Description of the task: Would you please copy the part of the material below that opens with the line containing "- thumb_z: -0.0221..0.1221" and closes with the line containing "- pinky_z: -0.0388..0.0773"? Copy it exactly, and only it.

Material provided:
——
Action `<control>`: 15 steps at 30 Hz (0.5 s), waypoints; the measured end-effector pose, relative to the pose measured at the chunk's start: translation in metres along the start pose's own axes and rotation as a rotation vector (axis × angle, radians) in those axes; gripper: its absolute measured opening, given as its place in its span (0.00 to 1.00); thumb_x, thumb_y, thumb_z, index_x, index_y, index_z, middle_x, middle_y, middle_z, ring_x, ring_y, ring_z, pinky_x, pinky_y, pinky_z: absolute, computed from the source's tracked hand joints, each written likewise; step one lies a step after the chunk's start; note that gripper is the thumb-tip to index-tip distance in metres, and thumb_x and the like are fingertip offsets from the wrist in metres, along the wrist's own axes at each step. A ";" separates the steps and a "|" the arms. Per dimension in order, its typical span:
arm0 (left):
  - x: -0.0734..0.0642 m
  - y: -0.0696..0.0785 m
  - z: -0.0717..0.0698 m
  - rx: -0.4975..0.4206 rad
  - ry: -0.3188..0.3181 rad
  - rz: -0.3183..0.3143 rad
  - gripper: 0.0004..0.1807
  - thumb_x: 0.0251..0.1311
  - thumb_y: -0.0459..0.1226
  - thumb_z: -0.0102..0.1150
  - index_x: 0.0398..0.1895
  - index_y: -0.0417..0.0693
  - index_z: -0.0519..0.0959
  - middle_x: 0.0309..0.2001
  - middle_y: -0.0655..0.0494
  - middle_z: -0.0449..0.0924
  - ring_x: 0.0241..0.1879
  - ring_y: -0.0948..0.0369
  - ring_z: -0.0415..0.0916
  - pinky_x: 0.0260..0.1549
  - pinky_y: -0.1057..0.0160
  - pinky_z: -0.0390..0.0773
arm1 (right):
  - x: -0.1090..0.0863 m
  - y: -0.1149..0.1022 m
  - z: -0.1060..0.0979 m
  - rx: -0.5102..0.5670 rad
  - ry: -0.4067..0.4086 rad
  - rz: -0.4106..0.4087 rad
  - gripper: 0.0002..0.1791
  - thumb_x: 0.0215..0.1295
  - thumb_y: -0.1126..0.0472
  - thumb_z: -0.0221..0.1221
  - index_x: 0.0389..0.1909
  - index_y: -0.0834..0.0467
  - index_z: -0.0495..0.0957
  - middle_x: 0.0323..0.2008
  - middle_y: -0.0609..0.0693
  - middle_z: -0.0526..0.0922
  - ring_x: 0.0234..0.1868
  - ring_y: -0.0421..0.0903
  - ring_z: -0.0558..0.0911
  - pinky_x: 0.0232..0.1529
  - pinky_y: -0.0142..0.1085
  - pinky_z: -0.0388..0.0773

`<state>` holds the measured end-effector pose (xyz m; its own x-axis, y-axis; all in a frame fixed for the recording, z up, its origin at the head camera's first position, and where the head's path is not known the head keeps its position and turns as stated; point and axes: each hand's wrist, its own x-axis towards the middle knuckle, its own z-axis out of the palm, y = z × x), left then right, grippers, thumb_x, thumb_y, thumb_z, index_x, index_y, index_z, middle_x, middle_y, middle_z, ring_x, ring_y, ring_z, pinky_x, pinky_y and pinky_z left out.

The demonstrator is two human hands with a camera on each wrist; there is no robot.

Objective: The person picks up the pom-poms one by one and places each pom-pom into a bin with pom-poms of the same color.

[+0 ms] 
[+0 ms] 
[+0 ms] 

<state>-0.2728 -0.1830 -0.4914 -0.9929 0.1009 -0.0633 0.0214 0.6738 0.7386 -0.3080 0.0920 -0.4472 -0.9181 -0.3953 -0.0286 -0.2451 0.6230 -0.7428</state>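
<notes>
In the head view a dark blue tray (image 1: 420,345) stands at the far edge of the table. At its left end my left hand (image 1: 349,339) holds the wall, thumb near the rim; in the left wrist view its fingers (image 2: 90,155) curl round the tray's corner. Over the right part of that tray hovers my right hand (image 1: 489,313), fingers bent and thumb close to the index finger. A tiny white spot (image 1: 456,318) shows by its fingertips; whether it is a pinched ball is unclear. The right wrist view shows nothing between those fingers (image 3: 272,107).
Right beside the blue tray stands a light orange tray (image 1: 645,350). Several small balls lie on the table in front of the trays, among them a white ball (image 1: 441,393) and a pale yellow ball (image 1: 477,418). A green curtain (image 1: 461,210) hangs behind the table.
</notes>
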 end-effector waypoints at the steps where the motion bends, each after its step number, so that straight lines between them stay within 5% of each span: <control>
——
Answer to this problem:
  - thumb_z: -0.0221..0.1221
  - index_x: 0.0389..0.1909
  - index_y: -0.0834..0.0467
  - index_z: -0.0495..0.0957
  - middle_x: 0.0323..0.2008
  - middle_y: -0.0609..0.0693
  - middle_z: -0.0526..0.0922
  - ring_x: 0.0234..0.1868
  - ring_y: -0.0421..0.0903
  - ring_z: -0.0558..0.0911
  - pinky_x: 0.0232..0.1529
  - pinky_y: -0.0142..0.1085
  - pinky_z: -0.0388..0.0773

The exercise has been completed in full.